The required output is the full listing below, reproduced word for word.

→ **Supplied material**
+===+
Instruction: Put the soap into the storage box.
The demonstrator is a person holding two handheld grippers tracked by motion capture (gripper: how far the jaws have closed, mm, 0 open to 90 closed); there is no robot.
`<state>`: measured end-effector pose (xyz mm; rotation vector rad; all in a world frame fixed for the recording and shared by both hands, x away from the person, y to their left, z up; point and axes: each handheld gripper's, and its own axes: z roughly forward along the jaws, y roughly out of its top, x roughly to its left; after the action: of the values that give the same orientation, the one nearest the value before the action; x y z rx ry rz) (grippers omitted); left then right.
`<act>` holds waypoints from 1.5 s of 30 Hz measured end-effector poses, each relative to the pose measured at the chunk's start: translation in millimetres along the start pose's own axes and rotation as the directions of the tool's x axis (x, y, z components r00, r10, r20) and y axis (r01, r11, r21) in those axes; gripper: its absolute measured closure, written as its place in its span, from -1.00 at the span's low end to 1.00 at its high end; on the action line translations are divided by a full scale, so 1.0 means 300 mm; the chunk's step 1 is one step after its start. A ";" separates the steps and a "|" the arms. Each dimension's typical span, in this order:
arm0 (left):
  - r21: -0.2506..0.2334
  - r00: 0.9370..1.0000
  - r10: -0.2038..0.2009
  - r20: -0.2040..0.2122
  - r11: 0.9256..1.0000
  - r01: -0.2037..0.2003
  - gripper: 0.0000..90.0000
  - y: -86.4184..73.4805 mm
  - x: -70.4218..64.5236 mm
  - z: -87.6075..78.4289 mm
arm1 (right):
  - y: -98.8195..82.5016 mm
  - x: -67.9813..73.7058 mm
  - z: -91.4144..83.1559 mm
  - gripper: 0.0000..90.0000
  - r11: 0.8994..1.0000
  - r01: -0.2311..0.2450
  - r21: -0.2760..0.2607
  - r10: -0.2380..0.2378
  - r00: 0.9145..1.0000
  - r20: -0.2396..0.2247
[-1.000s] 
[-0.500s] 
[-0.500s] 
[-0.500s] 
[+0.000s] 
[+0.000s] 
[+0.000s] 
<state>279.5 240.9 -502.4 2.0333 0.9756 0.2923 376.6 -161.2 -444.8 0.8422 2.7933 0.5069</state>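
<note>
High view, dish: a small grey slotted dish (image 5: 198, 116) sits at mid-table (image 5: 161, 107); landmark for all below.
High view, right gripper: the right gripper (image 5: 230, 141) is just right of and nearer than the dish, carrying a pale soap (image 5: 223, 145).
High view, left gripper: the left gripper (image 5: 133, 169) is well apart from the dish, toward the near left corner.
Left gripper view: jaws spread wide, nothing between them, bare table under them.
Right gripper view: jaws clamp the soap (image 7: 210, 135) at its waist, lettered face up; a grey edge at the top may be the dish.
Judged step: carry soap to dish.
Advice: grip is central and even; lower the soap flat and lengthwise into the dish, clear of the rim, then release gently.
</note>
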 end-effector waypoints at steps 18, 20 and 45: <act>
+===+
→ **Solution below**
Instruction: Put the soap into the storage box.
The demonstrator is a person holding two handheld grippers tracked by motion capture (gripper: how far the jaws have closed, mm, 0 open to 90 closed); there is no robot.
`<state>`: measured end-effector pose (xyz mm; rotation vector rad; all in a world frame fixed for the recording and shared by both hands, x away from the person, y to their left, z up; point and axes: each handheld gripper's, and its own axes: z roughly forward along the jaws, y roughly out of its top, x roughly to its left; after the action: of the values that give the same orientation, the one nearest the value before the action; x y z rx ry rz) (grippers omitted); left then right.
`<act>` holds waypoints from 1.5 s of 30 Hz measured end-effector poses, each relative to the pose measured at the chunk's start: translation in millimetres along the start pose's own axes and rotation as the directions of the tool's x axis (x, y, z components r00, r10, r20) and y axis (r01, r11, r21) in those axes; gripper: its absolute measured closure, written as its place in its span, from -1.00 at the span's low end to 1.00 at its high end; on the action line translations are divided by a full scale, so 1.0 means 300 mm; the chunk's step 1 is one step after its start. A ";" separates the steps and a "|" the arms. Each dimension's typical span, in this order:
arm0 (left):
  - r21: -0.2506..0.2334
  - r00: 0.9370..1.0000
  - r10: -0.2038..0.2009
  - r20: -0.2040..0.2122
  - r11: 0.9256..1.0000
  - r01: -0.2037..0.2003
  - gripper: 0.0000..90.0000
  - y: -86.4184..73.4805 mm
  - x: -70.4218..64.5236 mm
  - z: -87.6075..78.4289 mm
arm1 (right):
  - y: -98.8195..82.5016 mm
  - x: -67.9813..73.7058 mm
  - z: -91.4144..83.1559 mm
  - gripper: 0.0000..90.0000
  - r11: 0.8994..1.0000
  - r01: -0.2311..0.2450
  - r21: -0.2760..0.2607
  - r10: -0.2380..0.2378
  - r00: 0.9145..1.0000
  - r20: -0.2396..0.2247
[-1.000s] 
[-0.500s] 
[-0.500s] 
[-0.500s] 
[+0.000s] 
[+0.000s] 
[+0.000s] 
<state>279.5 240.9 -502.4 2.0333 0.9756 0.2923 376.6 -161.2 -444.8 0.8422 2.7933 0.5069</state>
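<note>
High view, dish: a small grey slotted dish (image 5: 198, 116) sits at mid-table (image 5: 161, 107); landmark for all below.
High view, right gripper: the right gripper (image 5: 230, 141) is just right of and nearer than the dish, carrying a pale soap (image 5: 223, 145).
High view, left gripper: the left gripper (image 5: 133, 169) is well apart from the dish, toward the near left corner.
Left gripper view: jaws spread wide, nothing between them, bare table under them.
Right gripper view: jaws clamp the soap (image 7: 210, 135) at its waist, lettered face up; a grey edge at the top may be the dish.
Judged step: carry soap to dish.
Advice: grip is central and even; lower the soap flat and lengthwise into the dish, clear of the rim, then release gently.
</note>
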 end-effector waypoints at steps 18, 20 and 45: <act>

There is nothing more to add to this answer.